Training¶
The bertblocks.training package provides PyTorch Lightning modules for pretraining
and finetuning, along with data loading, objectives, optimizers, and schedulers.
Lightning Modules¶
- class bertblocks.training.modules.BertBlocksPretrainingModule(
- learning_rate: float | None = 1e-05,
- weight_decay: float | None = 0.001,
- compile_model: bool | None = True,
- pretrained_tokenizer_name_or_path: str | None = None,
- optimizer_class: str | None = 'adamw',
- optimizer_quantized: bool = False,
- optimizer_kwargs: dict[str, Any] | None = None,
- scheduler_warmup_kind: Literal['constant', 'linear', 'cosine', 'exponential'] | None = 'linear',
- scheduler_warmup_steps: int | None = 1000,
- scheduler_warmup_decay: float = 0.1,
- scheduler_training_kind: Literal['constant', 'linear', 'cosine', 'exponential'] = 'constant',
- scheduler_training_steps: int = -1,
- scheduler_training_decay: float = 1.0,
- scheduler_cooldown_kind: Literal['constant', 'linear', 'inverse-sqrt', 'cosine', 'exponential'] = 'linear',
- scheduler_cooldown_steps: int = 0,
- scheduler_cooldown_decay: float = 0.0,
- objective: Literal['mlm', 'enhanced_mlm', 'diffusion'] = 'mlm',
- gradient_checkpointing: bool = False,
- model_config_kwargs: dict[str, Any] | None = None,
- model_kwargs: dict[str, Any] | None = None,
Bases:
LightningModulePyTorch Lightning module for BertBlocks MLM pretraining.

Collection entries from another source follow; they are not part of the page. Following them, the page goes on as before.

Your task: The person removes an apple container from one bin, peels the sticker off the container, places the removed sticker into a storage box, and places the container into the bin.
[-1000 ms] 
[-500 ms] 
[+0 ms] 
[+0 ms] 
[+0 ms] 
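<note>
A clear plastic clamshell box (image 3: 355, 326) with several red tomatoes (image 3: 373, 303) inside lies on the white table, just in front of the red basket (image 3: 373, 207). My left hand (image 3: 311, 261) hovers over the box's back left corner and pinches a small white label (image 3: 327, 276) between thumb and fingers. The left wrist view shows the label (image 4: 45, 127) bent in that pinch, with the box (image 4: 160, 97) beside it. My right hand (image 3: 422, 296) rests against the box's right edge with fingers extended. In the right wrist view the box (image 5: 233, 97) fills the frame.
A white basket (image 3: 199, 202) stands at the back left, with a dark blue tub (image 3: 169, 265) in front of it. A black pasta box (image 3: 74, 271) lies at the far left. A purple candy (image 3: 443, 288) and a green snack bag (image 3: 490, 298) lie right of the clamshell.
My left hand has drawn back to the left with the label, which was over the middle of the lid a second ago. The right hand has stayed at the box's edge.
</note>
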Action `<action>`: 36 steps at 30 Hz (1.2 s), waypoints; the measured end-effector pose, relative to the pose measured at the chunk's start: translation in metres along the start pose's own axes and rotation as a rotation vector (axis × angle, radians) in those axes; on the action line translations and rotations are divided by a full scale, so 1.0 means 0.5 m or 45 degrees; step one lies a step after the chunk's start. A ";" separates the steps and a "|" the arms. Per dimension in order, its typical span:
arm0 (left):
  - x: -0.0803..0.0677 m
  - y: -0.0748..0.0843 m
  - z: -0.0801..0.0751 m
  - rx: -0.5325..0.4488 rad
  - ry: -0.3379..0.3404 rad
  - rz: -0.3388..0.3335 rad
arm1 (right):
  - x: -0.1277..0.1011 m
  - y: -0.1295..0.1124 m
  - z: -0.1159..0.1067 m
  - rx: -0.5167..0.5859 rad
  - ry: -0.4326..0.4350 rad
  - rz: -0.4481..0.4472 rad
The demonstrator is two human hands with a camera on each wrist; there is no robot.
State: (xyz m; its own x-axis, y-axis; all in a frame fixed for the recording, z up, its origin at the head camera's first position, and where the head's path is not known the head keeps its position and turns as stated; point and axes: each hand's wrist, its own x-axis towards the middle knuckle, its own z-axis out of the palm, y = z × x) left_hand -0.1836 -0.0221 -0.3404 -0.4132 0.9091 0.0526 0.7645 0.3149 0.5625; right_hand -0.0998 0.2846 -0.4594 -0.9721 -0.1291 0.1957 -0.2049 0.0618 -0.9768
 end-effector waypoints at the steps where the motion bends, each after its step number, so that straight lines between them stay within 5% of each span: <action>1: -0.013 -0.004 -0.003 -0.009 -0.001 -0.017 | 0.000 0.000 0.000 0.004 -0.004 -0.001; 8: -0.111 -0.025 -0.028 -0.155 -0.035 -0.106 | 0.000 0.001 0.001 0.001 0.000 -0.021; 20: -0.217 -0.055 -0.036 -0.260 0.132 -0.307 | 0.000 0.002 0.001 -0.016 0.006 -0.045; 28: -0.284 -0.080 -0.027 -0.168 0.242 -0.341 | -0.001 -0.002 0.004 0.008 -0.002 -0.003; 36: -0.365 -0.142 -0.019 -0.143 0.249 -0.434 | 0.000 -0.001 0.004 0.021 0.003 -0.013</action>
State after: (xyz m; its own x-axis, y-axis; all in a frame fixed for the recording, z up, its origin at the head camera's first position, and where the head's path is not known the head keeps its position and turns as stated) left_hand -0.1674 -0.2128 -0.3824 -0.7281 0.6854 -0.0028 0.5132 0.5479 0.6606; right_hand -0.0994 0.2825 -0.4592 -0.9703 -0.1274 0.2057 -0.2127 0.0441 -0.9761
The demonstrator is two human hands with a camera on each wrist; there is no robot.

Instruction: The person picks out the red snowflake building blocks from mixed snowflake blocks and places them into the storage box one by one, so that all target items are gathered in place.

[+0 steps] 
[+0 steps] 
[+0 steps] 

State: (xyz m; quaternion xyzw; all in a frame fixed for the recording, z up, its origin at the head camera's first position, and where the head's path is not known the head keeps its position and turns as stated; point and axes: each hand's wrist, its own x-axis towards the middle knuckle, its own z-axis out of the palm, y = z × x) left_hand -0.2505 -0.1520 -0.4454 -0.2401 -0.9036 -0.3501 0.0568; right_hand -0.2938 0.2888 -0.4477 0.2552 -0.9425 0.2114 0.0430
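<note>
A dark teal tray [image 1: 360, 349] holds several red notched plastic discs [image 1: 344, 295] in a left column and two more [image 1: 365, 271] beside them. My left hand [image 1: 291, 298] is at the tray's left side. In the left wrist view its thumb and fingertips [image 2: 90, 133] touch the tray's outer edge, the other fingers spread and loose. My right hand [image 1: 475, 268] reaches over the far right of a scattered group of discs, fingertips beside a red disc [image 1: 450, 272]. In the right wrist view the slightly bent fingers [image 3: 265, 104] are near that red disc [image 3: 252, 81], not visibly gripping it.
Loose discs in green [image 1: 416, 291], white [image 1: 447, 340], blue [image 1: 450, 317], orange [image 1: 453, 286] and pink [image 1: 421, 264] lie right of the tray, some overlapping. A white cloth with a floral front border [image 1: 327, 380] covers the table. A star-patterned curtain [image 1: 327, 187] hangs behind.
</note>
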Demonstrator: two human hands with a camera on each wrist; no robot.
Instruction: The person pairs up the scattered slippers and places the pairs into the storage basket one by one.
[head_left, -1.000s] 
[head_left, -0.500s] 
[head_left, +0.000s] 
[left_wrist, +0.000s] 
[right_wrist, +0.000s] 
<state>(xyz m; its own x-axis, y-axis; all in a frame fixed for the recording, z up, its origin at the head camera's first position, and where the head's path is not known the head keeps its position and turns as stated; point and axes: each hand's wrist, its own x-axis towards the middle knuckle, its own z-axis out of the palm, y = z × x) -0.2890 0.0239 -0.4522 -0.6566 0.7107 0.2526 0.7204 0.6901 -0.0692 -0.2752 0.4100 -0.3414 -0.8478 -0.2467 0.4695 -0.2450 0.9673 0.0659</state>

This module encapsulates the complete training logic for BertBlocks pretraining, including model initialization, optimization setup, and training step implementation. It supports advanced features like model compilation, sophisticated learning rate scheduling, and automatic checkpoint saving.
The module automatically configures the BertBlocks model based on the provided hyperparameters and handles all aspects of the training loop.
- configure_model() None[source]¶
Compile the model core after DDP setup so each rank has its own CUDA context.
Only the inner compute path (embed -> encode -> norm -> scale) is compiled. Unpadding and output assembly remain outside the compiler scope to avoid dynamic shape issues from varying batch dimensions.
- configure_optimizers() tuple[list[Optimizer], list[dict[str, Any]]][source]¶
Configure optimizers and learning rate schedulers.
Sets up optimizer with weight decay only applied to non-bias parameters (excluding norm parameters). Uses a sequential learning rate schedule with linear warmup followed by exponential decay.
- Returns:
- Contains optimizer list and scheduler configuration list.
The scheduler is configured to update every step during training.
- Return type:
- on_save_checkpoint(*args: Any, **kwargs: Any) None[source]¶
Save model checkpoint in HuggingFace format.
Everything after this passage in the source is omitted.